**TASK DIRECTIONS**:
Write out exactly the lines below that run from the one containing "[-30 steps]" through the one containing "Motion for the", both included, with no other lines.

[Records from a data collection]
------------

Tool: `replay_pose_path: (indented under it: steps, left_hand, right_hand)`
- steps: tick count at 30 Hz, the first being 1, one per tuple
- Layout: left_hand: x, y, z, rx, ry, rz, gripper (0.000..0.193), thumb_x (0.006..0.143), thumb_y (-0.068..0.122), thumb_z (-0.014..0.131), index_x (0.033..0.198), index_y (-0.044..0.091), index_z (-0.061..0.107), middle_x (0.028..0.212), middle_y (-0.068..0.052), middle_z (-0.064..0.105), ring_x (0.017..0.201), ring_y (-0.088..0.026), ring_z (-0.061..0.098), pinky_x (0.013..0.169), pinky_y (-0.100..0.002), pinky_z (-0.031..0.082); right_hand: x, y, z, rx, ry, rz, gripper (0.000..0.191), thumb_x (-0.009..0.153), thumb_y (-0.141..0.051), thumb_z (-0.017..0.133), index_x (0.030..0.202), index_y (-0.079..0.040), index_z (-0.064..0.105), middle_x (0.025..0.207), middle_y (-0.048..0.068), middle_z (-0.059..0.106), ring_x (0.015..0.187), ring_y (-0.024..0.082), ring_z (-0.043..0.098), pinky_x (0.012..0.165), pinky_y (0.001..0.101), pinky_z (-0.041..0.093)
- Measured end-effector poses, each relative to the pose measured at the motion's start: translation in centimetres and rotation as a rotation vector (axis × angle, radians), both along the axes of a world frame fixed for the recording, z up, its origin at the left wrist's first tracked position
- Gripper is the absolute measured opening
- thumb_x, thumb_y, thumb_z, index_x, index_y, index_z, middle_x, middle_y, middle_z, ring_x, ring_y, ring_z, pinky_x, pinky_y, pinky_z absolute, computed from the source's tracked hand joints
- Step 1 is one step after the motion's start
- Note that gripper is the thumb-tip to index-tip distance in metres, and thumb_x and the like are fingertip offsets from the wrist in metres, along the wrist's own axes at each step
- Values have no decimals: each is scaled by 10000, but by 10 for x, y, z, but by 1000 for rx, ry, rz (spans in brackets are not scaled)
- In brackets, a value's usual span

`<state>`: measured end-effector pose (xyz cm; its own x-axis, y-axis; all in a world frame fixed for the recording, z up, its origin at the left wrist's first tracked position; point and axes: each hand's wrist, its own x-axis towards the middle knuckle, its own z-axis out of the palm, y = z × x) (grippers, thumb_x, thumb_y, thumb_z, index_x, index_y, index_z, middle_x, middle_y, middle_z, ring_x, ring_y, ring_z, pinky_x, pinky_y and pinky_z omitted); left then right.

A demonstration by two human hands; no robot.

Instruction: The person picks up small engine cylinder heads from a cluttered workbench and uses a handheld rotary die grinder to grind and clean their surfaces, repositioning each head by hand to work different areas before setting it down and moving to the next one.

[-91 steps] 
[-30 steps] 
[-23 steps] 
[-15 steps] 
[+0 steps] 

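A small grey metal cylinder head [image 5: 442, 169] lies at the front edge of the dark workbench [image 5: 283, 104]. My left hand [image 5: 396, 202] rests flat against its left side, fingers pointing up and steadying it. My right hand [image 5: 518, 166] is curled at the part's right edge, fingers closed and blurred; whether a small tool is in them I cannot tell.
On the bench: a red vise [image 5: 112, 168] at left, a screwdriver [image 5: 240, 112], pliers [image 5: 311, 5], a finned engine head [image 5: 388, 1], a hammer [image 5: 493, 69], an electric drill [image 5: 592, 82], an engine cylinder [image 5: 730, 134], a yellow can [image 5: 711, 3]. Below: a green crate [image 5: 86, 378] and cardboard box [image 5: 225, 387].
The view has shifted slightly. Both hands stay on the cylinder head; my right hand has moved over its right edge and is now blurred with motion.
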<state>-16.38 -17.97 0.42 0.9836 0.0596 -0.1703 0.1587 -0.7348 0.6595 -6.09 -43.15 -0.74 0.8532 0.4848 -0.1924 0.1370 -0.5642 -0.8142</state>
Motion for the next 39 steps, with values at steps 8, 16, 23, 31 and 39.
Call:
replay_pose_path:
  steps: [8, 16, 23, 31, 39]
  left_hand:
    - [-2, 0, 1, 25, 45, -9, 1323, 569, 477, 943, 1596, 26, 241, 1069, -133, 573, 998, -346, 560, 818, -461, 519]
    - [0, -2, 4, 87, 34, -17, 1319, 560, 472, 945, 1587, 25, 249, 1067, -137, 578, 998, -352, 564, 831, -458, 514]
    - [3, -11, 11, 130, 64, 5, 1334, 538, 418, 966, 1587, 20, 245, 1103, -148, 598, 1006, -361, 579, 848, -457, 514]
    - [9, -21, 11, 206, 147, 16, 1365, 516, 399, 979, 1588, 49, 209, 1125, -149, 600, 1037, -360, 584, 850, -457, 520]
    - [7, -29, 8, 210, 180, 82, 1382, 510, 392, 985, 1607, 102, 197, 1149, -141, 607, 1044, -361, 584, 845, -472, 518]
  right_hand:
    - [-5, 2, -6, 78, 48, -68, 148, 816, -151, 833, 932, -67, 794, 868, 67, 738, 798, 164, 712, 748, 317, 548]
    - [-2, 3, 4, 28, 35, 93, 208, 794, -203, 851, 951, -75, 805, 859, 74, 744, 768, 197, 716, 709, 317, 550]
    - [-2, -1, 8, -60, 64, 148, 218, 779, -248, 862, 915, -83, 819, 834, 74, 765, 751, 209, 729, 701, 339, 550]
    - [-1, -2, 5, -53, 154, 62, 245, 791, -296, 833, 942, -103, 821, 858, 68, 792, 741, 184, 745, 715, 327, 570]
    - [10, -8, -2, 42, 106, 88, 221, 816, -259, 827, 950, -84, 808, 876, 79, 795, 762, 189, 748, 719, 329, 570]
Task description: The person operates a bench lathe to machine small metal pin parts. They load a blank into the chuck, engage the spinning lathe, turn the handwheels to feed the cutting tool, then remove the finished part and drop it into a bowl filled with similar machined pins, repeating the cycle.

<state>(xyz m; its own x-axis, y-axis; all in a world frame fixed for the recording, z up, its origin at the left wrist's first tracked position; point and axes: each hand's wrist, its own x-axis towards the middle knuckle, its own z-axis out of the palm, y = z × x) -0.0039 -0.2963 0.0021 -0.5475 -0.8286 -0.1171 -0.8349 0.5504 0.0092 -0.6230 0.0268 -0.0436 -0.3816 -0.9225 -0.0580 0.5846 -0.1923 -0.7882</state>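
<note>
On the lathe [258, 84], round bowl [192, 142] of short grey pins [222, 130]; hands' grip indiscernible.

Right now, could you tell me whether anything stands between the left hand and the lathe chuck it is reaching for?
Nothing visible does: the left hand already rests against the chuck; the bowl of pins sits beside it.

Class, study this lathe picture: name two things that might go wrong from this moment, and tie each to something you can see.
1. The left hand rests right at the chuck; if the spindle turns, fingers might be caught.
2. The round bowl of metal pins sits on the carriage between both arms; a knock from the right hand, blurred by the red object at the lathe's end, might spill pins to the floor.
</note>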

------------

**ANSWER FOR THE TASK**:
[-30 steps] 
[-23 steps] 
[-15 steps] 
[+0 steps] 

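A small grey metal cylinder head [image 5: 442, 169] lies at the front edge of the dark workbench [image 5: 283, 104]. My left hand [image 5: 396, 202] rests flat against its left side, fingers pointing up and steadying it. My right hand [image 5: 518, 166] is curled at the part's right edge, fingers closed and blurred; whether a small tool is in them I cannot tell.
On the bench: a red vise [image 5: 112, 168] at left, a screwdriver [image 5: 240, 112], pliers [image 5: 311, 5], a finned engine head [image 5: 388, 1], a hammer [image 5: 493, 69], an electric drill [image 5: 592, 82], an engine cylinder [image 5: 730, 134], a yellow can [image 5: 711, 3]. Below: a green crate [image 5: 86, 378] and cardboard box [image 5: 225, 387].
The view has shifted slightly. Both hands stay on the cylinder head; my right hand has moved over its right edge and is now blurred with motion.
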<state>-16.38 -17.97 0.42 0.9836 0.0596 -0.1703 0.1587 -0.7348 0.6595 -6.09 -43.15 -0.74 0.8532 0.4848 -0.1924 0.1370 -0.5642 -0.8142</state>
Motion for the next 39 steps, with values at steps 8, 16, 23, 31 and 39.

No further response is needed.